22.11.16

Escudo de papel

Hot Chip, “Need You Now”, in https://www.youtube.com/watch?v=lfH5LmhvQQk    
Podia ser maior o orgulho se não exibir um couraçado à prova de bala a proteger a pele toda? Temerário, arremetia contra as intempéries, os sobressaltos, os tresloucados que o desafiavam para pelejas prometidas. Não hesitava, se preciso fosse, em dar o peito às balas (não se cansava de ufanar, com voz em declinação marcial).
Todavia, por dentro estilhaçava-se na mais frágil das fragilidades. Ostentava medalhas imaginárias, proclamando uma valentia que só existia no interior da fortaleza que julgava existir por dentro dele. Mas se olhasse para trás, só tinha para resgatar episódios da aflitiva fragilidade que o embaraçavam (mas só no seu íntimo, sem nunca dar parte de fraco). O escudo de que se gabava, era de papel. Um papiro quebradiço, que se esboroava ao mais pequeno contratempo, ao menor silvo do vento. Um papiro trespassado pelas lágrimas em que se consumia, mas sempre às escondidas. A valentia ostentada não quadrava com a exibição de lágrimas; logo ele, que esbracejava bandeiras marialvas e não se cansava de dizer, em pose militar, que os homens não choram sob pena de androginia duvidosa.
Avançava, sem mostrar medo, para as empreitadas que convocavam o desassombro do corpo. As mesmas que dispensavam um módico de racionalidade – pois uma valentia assim costuma andar nos antípodas da racionalidade serena. Não aprendia com as sinuosas voltas da vida, as sinuosas voltas que já o tinham apanhado à má-fé (e tantas vezes). Não aprendia com uma certa loucura que o hipotecara dessas vezes. De cada vez que o escudo de papel se diluíra nas lágrimas vertidas fizera uma demorada e pungente travessia do deserto.
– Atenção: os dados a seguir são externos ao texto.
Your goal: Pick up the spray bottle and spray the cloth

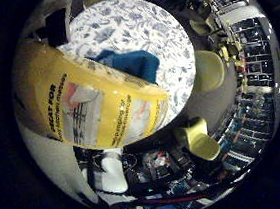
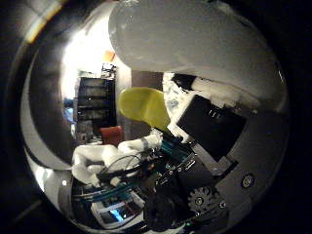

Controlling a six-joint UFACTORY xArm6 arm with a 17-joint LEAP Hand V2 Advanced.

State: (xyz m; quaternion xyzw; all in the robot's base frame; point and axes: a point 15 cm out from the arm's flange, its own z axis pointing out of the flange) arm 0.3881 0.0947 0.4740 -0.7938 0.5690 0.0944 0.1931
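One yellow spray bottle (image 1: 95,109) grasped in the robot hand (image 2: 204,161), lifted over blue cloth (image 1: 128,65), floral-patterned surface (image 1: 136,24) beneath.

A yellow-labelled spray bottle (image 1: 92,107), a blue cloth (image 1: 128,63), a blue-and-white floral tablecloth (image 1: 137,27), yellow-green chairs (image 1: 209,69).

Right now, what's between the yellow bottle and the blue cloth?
Nothing: the spray bottle overlaps the cloth on the flowery tablecloth, shown in the little finger side view.

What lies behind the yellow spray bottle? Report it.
Behind the spray bottle, a blue cloth lies on the floral-patterned table. The bottle covers the cloth's near part, so its full extent cannot be seen.
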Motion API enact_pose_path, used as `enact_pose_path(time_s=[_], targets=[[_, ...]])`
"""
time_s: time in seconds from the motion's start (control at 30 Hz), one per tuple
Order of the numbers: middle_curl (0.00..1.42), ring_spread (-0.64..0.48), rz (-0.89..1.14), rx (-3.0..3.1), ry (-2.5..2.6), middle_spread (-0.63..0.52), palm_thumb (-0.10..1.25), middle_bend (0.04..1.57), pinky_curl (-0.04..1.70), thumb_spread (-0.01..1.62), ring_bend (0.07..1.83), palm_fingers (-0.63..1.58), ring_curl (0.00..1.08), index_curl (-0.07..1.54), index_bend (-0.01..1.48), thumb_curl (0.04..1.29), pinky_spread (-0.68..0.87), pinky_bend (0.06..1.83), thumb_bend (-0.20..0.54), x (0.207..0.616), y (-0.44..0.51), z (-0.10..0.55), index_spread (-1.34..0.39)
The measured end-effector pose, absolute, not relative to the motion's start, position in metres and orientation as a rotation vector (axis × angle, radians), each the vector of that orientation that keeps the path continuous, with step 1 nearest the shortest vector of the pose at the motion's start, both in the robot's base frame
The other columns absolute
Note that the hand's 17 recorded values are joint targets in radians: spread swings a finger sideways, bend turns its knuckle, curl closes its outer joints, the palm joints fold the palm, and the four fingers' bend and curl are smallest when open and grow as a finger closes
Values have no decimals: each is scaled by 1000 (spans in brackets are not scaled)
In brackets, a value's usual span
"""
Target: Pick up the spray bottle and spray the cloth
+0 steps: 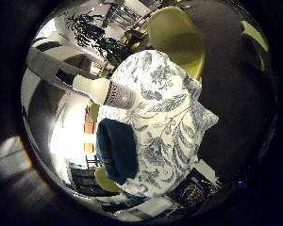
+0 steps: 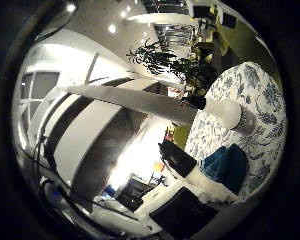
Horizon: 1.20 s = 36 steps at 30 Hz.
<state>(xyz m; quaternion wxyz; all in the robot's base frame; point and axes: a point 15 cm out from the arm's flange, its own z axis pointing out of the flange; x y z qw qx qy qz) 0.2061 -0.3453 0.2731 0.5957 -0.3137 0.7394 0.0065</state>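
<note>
A white spray bottle (image 1: 105,91) with a grey patterned label stands on a round table under a blue-and-white floral tablecloth (image 1: 167,117). Its dark nozzle end (image 2: 196,102) points away from the tabletop. A folded teal cloth (image 1: 117,149) lies on the tablecloth beside the bottle, near the table's edge. My right hand (image 2: 190,172) is off to the side of the table and holds nothing. One black-and-white finger reaches out straight toward the teal cloth, apart from the bottle.
A yellow-green chair (image 1: 177,37) stands at the far side of the table, and part of another (image 1: 254,35) shows beyond it. Dark leafy plants (image 2: 165,60) rise behind the table. Dark carpet (image 1: 231,89) surrounds it.
</note>
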Motion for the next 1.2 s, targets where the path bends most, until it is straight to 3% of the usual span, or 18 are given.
enact_pose_path(time_s=[0.3,1.2], targets=[[357,191,92,-781,1689,150,541,287,164,1021,465,75,234,313,154,314,335,604,-30,236,-333,260,-156],[351,195,136,-868,1697,170,558,278,261,1006,411,105,254,272,152,312,339,479,-26,329,-338,251,-129]])
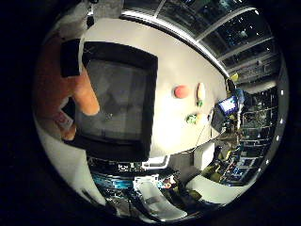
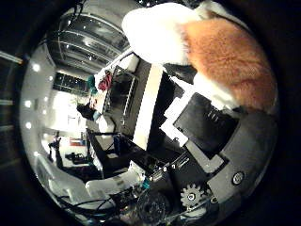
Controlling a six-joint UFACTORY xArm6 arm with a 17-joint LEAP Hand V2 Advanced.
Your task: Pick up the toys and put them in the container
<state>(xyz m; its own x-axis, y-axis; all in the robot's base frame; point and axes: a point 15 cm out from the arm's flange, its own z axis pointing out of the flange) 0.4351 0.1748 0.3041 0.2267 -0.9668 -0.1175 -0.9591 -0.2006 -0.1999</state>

As coisas repetiam-se, todavia. Não tinha capacidade de aprender com o que já devia ter aprendido. Voltava a ensimesmar num castelo sem paredes, convencido que tinha poder para agarrar o vento entre os dedos e transformá-lo em perfumadas pétalas de uma flor. Resoluto, avançava de caras para as pelejas perfiladas. Voltava tosquiado, arqueado pela insignificância. Acontecia sempre o mesmo depois da derrota humilhante: nos momentos posteriores, regressava, esfarrapado e com o orgulho destruído, mas convencido do contrário. Como se habitasse um mundo paralelo em que tudo acontecia no avesso do acontecido.